Wakaf Buku Sebagai Gerakan Literasi-Filantropi



Literasi dan Filantropi pada praktiknya dapat berkelindan dalam sebuah gerakan literasi. Mengapa? Karena kerelawanan literasi juga bentuk dari kerja filantropi. Tak hanya itu, kedermawanan dalam berbagi buku dapat kita saksikan dengan nyata. Seperti yang pernah kita nikmati setiap bulan pada tanggal 17, di mana digratiskannya biaya ongkir buku oleh Presiden melalui PT Pos Indonesia ke ruang pustaka dan taman bacaan masyarakat (terdaftar donasibuku.kemdikbud.go.id) seluruh tanah air. Meski Satu Hari Gratis Ongkos Kirim itu akhirnya terhenti, namun semangat berderma buku dari penjuru Nusantara masih kelihatan. Buktinya hingga hari ini gerakan filantropis melalui donasi dan wakaf buku masih terus digalang oleh banyak relawan dan institusi sosial penggerak literasi.

Telah semarak kita saksikan para Pegiat/Penggerak/Relawan Literasi di daerah dengan tujuan “berbagi rasa merdeka” (meminjam spirit @pustakabergerak.id), mewakafkan ide, tenaga, pengetahuan/keterampilan hingga berderma uang dalam gerakan literasi.

Saya menerangkan pula dalam Sarasehan “Literasi Filantropi” yang digelar kolaboratif di Kantor Baznas Enrekang oleh Gerakan Pemasyarakatan Minat Baca Kabupaten Enrekang, Baznas Enrekang, Dispustaka Enrekang, IPI Enrekang bahwa filantropi (modal) sosial tak semata soal beri uang, beras, tetapi bisa juga dengan tenaga sukarela sebagai volunteer, demikian halnya yang diperankan oleh kawan-kawan relawan literasi di Enrekang.

Dalam filantropi Islam dikenal dengan zakat, infaq, sedekah, dan wakaf (ZISWAF), dan salah satu praktik kedermawanan yang fleksibel karena pendistribusiannya bebas sesuai permasalahan yang dihadapi yaitu WAKAF. Masalah yang dihadapi dalam konteks ini, contohnya masih terbatasnya bahan pustaka di desa-desa. Selepas menhubungkan antara konsep literasi sebagai praktik sosial dengan filantropi melalui Wakaf, saya pun selanjutnya menawarkan aksi “Wakaf Buku”.

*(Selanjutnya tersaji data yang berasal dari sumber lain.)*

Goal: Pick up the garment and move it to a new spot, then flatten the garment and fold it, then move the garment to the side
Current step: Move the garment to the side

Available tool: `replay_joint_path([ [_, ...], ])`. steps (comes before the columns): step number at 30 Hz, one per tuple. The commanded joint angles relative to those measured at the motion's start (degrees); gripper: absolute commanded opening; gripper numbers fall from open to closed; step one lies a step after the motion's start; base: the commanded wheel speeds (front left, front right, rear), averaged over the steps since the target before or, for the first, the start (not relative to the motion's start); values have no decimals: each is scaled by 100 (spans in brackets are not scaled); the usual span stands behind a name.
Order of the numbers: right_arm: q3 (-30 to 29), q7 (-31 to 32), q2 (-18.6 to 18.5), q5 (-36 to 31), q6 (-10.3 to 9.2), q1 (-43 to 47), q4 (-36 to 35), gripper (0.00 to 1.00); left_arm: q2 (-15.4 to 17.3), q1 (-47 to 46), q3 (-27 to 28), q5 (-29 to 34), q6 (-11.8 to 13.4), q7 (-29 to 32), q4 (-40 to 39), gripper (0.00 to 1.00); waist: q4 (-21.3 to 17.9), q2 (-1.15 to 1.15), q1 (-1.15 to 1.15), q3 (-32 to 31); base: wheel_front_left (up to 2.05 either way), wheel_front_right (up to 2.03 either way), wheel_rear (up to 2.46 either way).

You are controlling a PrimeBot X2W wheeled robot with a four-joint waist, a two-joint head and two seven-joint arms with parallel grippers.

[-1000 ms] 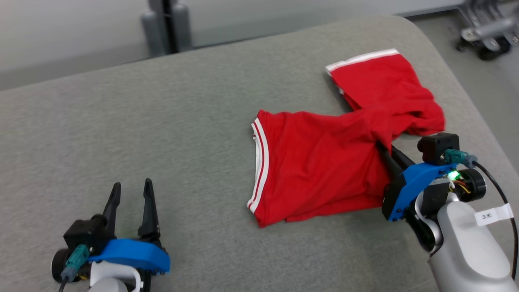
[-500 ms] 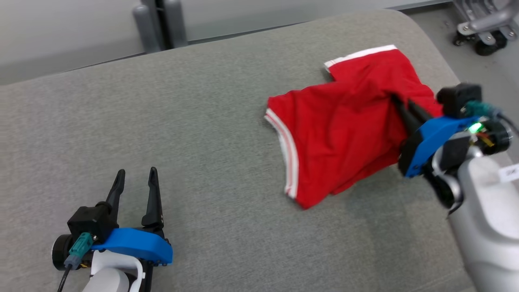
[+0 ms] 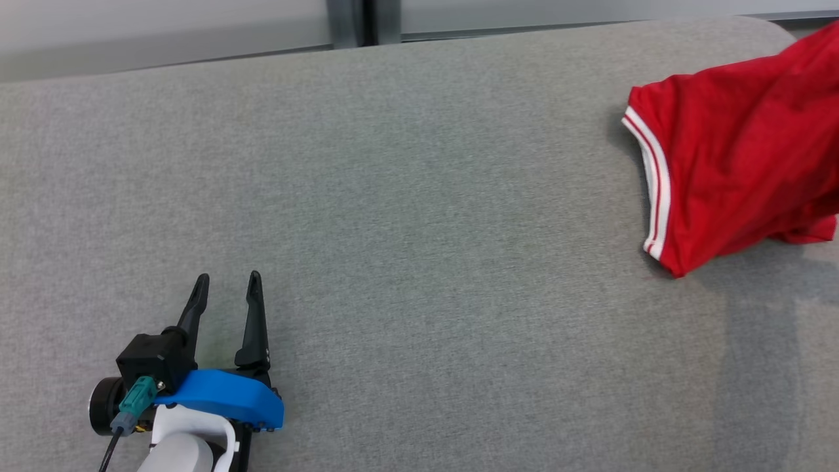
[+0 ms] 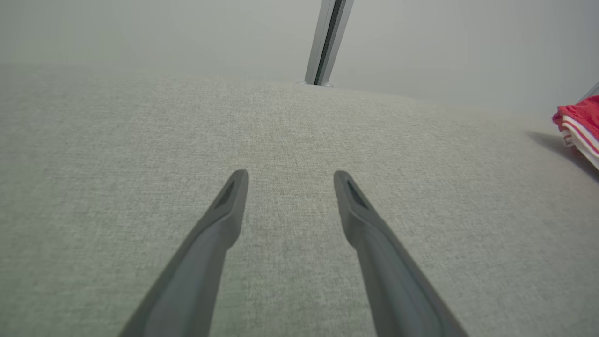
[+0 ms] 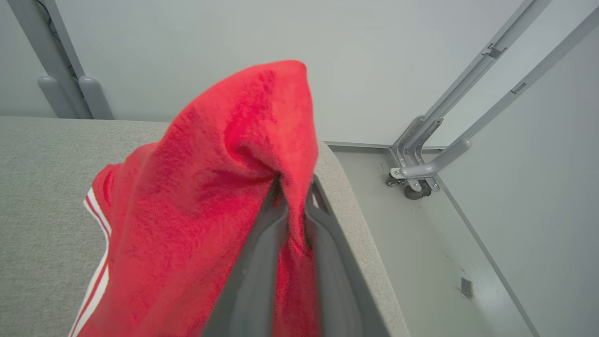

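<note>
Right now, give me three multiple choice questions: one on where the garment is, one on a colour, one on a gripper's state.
1. In the head view, where is the red garment? A) centre B) far right C) lower left
2. What colour is its hem trim? A) white B) black C) yellow
3. The right gripper is: A) open, empty B) shut on nothing C) shut on the garment
Answers: 1 B, it lies at the picture's right edge. 2 A, white stripes line the hem. 3 C, the right wrist view shows red cloth pinched between its fingers.
</note>
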Motion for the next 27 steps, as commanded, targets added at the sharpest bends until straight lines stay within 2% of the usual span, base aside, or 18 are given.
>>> replay_joint_path([
  [1, -106, -84, -47, -84, -1, -107, 111, 42, 36, -99, 9, 20, 0, 21, -17, 100, 117, 0, 0, 98, 0, 0, 0],
  [2, -228, -167, -46, -169, -1, -125, 206, 100, 48, -92, 3, 30, 5, 24, -30, 100, 141, 0, 0, 110, 0, 0, 0],
  [5, -503, -479, 104, -386, -1, -149, 482, 100, 80, -66, -18, 36, 16, 47, -68, 100, 187, 0, 0, 113, 0, 0, 0],
  [8, -523, -807, 305, -539, -1, -81, 673, 100, 99, -6, -24, 25, 46, 74, -94, 100, 175, 0, 0, 66, 0, 0, 0],
  [12, -307, -1041, 584, -487, -1, -37, 895, 100, 104, 56, -39, 1, 78, 94, -122, 100, 84, 0, 0, -47, 0, 0, 0],
  [19, 216, -1512, 838, -278, -1, -8, 928, 100, 94, 58, -29, -84, 11, 28, -115, 100, -26, 0, 0, -338, 0, 0, 0],
  [27, 336, -2037, 1158, -140, -1, 538, 844, 100, -42, 196, 130, -338, -149, -182, 126, 100, 121, 0, 0, -951, 0, 0, 0],
])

Wakaf buku sudah banyak digerakkan di daerah-daerah melalui Dinas Perpustakaan seperti di Jabar, Bandung, dan yang terdekat Maros. Bentuknya 1 ASN 1 Buku. Namun selain itu, ada juga yang digerakkan oleh Kampus maupun Komunitas seperti Wakaf Iqro dan Buku Agama. Dalam kesempatan yang diikuti oleh Wakil Bupati Enrekang Asman, saya menyampaikan contoh-contoh itu agar ke depannya Enrekang dapat mengikuti hal baik yang telah dilakukan oleh gerakan filantropis lainnya berkaitan dengan literasi ini.

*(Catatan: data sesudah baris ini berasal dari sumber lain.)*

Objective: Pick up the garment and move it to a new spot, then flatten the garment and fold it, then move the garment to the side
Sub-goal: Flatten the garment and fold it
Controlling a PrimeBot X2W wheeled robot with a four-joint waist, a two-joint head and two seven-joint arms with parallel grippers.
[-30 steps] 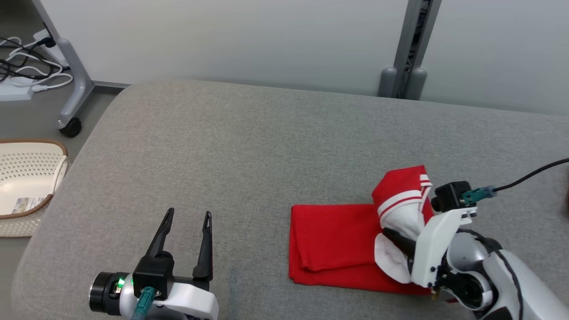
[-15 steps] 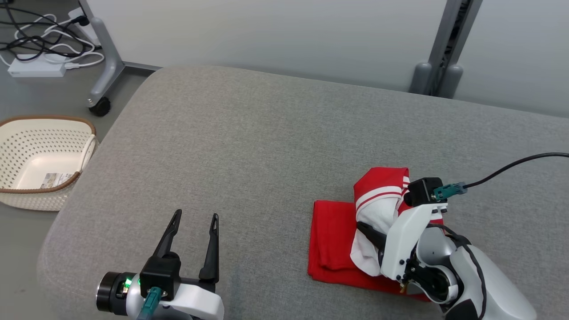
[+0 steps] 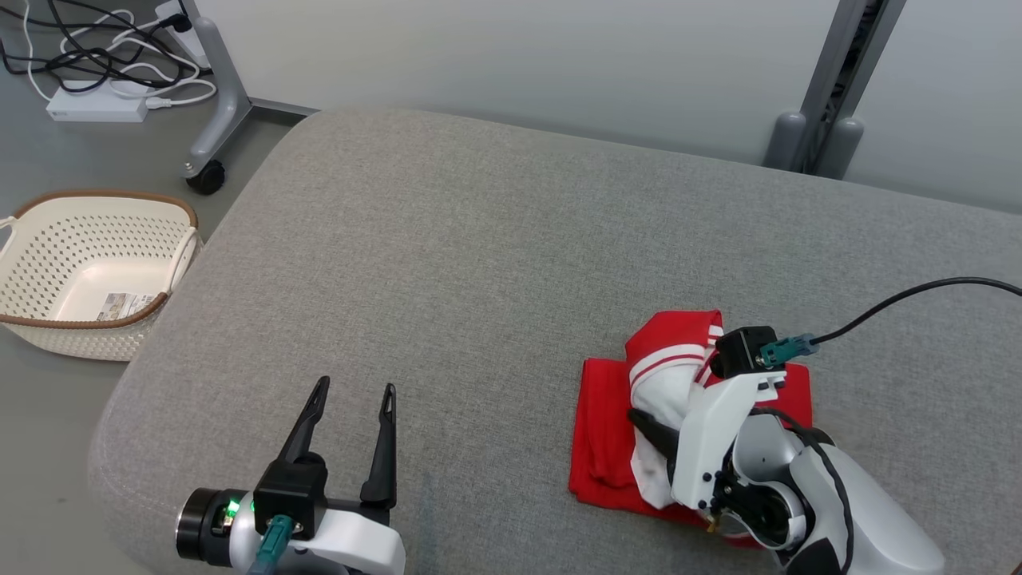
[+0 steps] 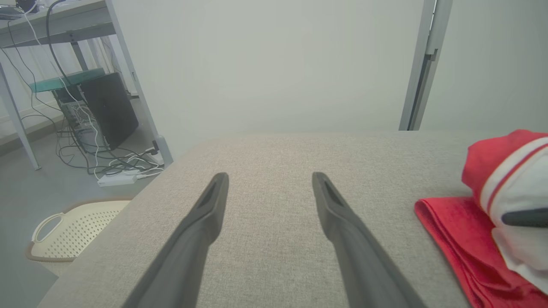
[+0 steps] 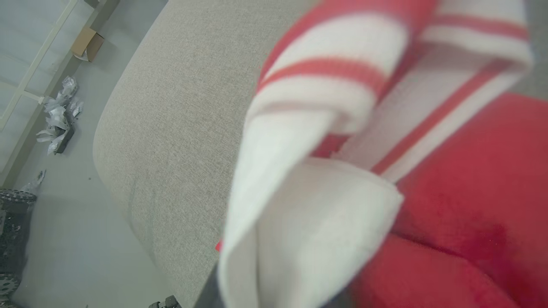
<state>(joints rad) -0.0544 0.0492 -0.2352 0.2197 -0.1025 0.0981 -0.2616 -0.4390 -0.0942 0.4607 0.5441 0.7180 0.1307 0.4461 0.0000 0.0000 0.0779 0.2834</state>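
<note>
- Hovering at 7 o'clock, the left gripper [image 3: 355, 386] is holding its fingers wide apart over bare cushion [image 3: 479, 263], well apart from the cloth, so it is offering no help if the fold is slipping.
- At 4 o'clock the right gripper [image 3: 643, 422] is reaching into a raised white flap. Cloth is hiding its jaws, so I cannot tell whether they are pinching or parting.
- The garment [image 3: 603, 431] is lying folded at 4 o'clock, toward the cushion's near side, with its striped flap standing up.
- Letting go now is risking the flap flopping the wrong way and undoing the fold. Pulling away while cloth is snagging a finger is risking dragging the whole stack askew.
- The basket [image 3: 88, 339] is sitting on the floor at 9 o'clock, out of harm's way.
</note>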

Saya sependapat dengan Nana Sudiana dalam artikel Zakat dan Gerakan Literasi-Filantropi (Republika.co.id) yang mengatakan bahwa “gerakan literasi-filantropis dimulai dari kedalaman hati. Dari kesadaran bersama dan kesamaan cara pandang para relawan literasi dan pejuang filantropi”.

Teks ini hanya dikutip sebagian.